First Time We’ve Encountered: The Romulans. The Neutral Zone. Any kind of cloaking device. It’s all pretty awesome. (Although a cloaking device that also blinds you is not what I’d call an amazing trade-off in battle. Still. It’s interesting. I like seeing technology that’s both cool and comes with major drawbacks.)
FASHION REPORT: Dude, the Romulans have some amazing costumes. I think they’re going for, well, a Roman look, but this, just . . . HA. The gold helmets alone are hilarious, but combine those with . . . Jesus, how do you describe this . . . like, a hot pink and black toga sash that attaches to a pair of matching Bermuda shorts? It’s utterly delightful.
I’m also amused that the Romulans are literally whispering while they’re hiding their ship. Like, no one on the Enterprise can hear you, guys. Talk as loud as you want; just try not to press any unfortunate buttons, like Spock did.
Commander Mark Lenard tells Kirk, “You and I are of a kind. In a different reality, I could have called you a friend,” which, really, is just the more tragic version of a supervillain gloating, “We’re not so very different, you and I.”
Captain Kirk tells Racist Ass Stiles, “Leave any bigotry in your quarters. There’s no room for it on the bridge.” This is a wonderful sentiment, although it’s one Kirk’s gonna have some trouble with in Star Trek VI: The Undiscovered Country.
Throughout this whole episode, Kirk is trying to get orders from his superiors on how to handle the situation. Their final decision (basically ‘do whatever, we totes trust you’) only arrives after the action is already over. Typical.

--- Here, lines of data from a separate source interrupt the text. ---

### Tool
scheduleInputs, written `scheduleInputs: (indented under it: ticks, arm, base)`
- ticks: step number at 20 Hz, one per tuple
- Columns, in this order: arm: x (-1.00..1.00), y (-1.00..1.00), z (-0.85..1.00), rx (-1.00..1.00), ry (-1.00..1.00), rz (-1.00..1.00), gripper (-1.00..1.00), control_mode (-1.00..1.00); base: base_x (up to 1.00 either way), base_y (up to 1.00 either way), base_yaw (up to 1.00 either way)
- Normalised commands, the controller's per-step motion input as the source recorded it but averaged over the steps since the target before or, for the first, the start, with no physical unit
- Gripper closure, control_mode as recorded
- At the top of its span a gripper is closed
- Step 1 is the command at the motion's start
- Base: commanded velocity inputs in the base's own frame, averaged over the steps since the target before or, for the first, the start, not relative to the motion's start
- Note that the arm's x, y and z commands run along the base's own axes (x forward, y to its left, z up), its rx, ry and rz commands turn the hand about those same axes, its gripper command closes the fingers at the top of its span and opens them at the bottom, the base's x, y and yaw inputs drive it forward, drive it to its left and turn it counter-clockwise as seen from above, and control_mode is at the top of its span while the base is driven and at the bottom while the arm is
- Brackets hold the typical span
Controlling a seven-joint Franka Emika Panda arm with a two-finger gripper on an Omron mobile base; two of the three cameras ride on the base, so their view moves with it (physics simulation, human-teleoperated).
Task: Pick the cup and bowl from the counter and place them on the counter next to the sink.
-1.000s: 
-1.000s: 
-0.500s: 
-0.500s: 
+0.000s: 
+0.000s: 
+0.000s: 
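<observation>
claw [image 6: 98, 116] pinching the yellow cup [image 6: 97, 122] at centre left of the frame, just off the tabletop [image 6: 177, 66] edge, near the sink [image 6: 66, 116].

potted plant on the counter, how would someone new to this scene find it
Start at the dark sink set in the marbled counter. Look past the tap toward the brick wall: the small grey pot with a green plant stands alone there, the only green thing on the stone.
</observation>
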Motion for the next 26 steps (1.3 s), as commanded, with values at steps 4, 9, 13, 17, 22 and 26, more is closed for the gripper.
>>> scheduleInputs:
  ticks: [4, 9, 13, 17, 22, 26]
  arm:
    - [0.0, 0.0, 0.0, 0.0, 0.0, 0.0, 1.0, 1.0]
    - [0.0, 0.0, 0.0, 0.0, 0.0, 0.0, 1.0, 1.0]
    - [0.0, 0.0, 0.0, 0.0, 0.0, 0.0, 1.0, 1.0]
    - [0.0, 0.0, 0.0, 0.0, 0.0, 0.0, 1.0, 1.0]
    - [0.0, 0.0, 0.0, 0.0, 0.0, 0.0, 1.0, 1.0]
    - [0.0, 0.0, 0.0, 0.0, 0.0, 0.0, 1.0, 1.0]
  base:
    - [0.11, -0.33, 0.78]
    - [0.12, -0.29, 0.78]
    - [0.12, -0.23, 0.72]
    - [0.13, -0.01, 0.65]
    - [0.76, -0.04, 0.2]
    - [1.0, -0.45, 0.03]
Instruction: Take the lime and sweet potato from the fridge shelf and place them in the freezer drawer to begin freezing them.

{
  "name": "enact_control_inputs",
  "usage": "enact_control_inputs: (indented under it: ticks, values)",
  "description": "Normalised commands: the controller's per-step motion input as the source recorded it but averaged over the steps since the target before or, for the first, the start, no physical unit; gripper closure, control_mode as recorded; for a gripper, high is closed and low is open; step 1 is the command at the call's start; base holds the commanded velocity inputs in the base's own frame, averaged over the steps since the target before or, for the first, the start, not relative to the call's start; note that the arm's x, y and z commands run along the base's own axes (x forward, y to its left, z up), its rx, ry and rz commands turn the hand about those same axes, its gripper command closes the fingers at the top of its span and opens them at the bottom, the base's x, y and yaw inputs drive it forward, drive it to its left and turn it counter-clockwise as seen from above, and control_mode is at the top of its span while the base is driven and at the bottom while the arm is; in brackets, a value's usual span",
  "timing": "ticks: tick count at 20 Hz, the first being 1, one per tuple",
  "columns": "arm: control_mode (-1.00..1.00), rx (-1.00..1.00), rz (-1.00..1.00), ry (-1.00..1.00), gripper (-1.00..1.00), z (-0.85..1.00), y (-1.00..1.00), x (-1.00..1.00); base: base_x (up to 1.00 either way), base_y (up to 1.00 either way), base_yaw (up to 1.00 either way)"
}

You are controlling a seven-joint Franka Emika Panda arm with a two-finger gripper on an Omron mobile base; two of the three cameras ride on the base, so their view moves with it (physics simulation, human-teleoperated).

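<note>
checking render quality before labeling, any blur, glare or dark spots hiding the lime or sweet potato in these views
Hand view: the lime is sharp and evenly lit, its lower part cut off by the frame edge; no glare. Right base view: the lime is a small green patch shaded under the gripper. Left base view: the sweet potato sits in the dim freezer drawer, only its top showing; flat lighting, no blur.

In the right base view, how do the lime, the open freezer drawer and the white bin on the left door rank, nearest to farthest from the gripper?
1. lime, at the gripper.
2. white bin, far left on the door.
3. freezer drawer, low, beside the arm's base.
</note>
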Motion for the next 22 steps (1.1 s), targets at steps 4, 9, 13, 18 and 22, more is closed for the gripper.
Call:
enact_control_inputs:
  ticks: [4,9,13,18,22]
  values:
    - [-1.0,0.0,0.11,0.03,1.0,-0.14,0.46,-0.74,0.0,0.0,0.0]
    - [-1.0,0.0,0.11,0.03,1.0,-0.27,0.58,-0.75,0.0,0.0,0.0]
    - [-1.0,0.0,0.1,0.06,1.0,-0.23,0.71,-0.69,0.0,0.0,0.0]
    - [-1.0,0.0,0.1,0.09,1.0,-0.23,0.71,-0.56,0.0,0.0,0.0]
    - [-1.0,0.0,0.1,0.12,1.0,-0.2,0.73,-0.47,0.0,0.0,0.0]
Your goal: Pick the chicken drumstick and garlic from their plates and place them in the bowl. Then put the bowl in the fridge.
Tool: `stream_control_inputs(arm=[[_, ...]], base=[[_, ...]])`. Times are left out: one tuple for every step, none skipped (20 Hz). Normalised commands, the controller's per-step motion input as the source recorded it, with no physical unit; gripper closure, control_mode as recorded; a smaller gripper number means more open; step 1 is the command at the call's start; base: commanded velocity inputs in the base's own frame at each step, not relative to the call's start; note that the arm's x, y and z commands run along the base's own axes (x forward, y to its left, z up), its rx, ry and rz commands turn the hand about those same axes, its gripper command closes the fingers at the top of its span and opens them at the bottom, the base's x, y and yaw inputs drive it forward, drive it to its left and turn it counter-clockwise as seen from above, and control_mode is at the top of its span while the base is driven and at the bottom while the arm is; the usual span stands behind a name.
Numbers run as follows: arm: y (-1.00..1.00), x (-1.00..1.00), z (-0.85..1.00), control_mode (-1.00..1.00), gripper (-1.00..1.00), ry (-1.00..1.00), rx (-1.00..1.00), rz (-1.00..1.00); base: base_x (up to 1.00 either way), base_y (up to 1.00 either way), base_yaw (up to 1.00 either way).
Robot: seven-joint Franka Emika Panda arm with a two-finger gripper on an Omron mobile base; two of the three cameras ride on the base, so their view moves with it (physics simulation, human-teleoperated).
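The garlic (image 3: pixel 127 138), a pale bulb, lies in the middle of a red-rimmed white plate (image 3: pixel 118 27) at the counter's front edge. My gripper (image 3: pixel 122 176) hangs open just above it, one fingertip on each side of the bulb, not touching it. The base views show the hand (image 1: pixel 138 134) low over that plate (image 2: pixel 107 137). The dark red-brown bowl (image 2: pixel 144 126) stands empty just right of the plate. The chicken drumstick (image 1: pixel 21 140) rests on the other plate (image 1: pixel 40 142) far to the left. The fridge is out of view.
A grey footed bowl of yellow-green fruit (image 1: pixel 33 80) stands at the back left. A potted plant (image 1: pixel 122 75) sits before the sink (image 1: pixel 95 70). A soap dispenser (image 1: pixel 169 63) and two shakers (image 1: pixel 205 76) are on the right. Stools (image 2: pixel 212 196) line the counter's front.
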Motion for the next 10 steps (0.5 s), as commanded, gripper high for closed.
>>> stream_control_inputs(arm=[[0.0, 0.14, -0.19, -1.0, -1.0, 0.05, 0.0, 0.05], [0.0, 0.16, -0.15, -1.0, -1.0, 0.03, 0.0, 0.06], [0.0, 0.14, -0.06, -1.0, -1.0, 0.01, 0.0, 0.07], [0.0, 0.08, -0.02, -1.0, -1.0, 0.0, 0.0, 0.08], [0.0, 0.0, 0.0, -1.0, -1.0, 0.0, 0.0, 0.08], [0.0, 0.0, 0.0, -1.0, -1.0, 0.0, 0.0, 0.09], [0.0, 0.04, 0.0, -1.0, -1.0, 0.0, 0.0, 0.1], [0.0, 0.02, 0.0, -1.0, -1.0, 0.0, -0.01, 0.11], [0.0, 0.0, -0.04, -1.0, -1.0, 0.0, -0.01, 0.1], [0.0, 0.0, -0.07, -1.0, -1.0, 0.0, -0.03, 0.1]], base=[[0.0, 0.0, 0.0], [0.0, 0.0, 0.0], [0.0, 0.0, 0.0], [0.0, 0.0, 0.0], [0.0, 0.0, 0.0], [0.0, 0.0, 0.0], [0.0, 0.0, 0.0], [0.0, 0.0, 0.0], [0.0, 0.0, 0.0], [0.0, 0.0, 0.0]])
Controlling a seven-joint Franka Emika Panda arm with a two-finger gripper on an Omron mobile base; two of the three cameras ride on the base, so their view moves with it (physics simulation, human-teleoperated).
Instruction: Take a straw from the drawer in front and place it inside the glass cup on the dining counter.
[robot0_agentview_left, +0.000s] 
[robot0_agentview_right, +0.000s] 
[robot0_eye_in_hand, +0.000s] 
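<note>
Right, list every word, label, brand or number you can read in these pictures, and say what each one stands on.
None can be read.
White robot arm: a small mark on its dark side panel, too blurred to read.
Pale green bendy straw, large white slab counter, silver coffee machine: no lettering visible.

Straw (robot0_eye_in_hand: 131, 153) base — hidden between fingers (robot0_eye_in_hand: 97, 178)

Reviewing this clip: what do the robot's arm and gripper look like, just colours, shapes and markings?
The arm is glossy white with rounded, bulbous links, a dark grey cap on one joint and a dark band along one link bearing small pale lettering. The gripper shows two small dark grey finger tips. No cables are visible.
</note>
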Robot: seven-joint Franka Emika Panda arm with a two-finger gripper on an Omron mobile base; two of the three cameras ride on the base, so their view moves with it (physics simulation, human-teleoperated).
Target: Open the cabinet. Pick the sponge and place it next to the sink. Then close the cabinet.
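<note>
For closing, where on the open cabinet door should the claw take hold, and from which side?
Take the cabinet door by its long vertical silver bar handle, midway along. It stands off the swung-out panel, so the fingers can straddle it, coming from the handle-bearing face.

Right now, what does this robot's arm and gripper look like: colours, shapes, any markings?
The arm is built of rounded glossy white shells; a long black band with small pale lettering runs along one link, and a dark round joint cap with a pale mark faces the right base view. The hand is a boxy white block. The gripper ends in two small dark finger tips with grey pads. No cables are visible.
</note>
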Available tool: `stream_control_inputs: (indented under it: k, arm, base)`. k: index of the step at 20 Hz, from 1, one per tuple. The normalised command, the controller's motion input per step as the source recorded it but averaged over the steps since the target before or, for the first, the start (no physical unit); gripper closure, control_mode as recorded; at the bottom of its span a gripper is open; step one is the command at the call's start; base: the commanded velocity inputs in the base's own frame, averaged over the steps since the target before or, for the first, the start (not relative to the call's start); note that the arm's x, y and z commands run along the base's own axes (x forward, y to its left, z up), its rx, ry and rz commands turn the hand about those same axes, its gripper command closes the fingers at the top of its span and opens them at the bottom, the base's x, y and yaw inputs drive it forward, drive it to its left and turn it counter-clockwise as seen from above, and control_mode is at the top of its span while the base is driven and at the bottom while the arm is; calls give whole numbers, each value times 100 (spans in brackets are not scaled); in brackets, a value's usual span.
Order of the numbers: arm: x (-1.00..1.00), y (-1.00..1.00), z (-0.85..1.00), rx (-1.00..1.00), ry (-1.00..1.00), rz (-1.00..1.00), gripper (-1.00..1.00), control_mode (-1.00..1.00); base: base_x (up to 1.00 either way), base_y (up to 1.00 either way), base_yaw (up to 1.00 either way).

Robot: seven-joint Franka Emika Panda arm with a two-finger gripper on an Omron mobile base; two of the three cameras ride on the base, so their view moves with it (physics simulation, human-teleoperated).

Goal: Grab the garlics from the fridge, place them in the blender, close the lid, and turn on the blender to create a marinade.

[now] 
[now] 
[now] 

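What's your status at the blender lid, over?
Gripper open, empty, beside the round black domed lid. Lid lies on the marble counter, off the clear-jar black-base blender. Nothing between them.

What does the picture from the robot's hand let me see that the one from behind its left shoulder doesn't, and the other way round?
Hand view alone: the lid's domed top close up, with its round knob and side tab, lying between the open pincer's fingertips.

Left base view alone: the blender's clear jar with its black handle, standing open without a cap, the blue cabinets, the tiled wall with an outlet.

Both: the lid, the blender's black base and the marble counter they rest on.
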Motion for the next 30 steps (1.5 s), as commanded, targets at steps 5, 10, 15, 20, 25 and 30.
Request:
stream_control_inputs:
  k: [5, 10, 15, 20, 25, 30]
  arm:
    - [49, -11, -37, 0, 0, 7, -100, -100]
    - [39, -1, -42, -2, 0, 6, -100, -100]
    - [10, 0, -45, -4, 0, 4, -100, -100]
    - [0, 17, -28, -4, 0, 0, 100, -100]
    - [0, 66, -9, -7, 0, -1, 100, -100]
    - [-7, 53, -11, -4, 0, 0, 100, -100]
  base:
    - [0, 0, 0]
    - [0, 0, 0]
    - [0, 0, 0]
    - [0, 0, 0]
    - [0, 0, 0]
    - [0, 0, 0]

Pretty sure this is the last episode we’ll see Janice Rand in, so it’s doubly depressing that the majority of her role in “Balance of Terror” is to be held and comforted by Captain Kirk when all seems nigh. I’m sorry, Grace Lee Whitney. You deserved better.
Holy shit, Uhura just took over navigation? I didn’t even know she could do that! Can she do it again? Please do it again!
LINE OF THE EPISODE
“He’s a sorcerer, that one. He reads the thoughts in my brain.”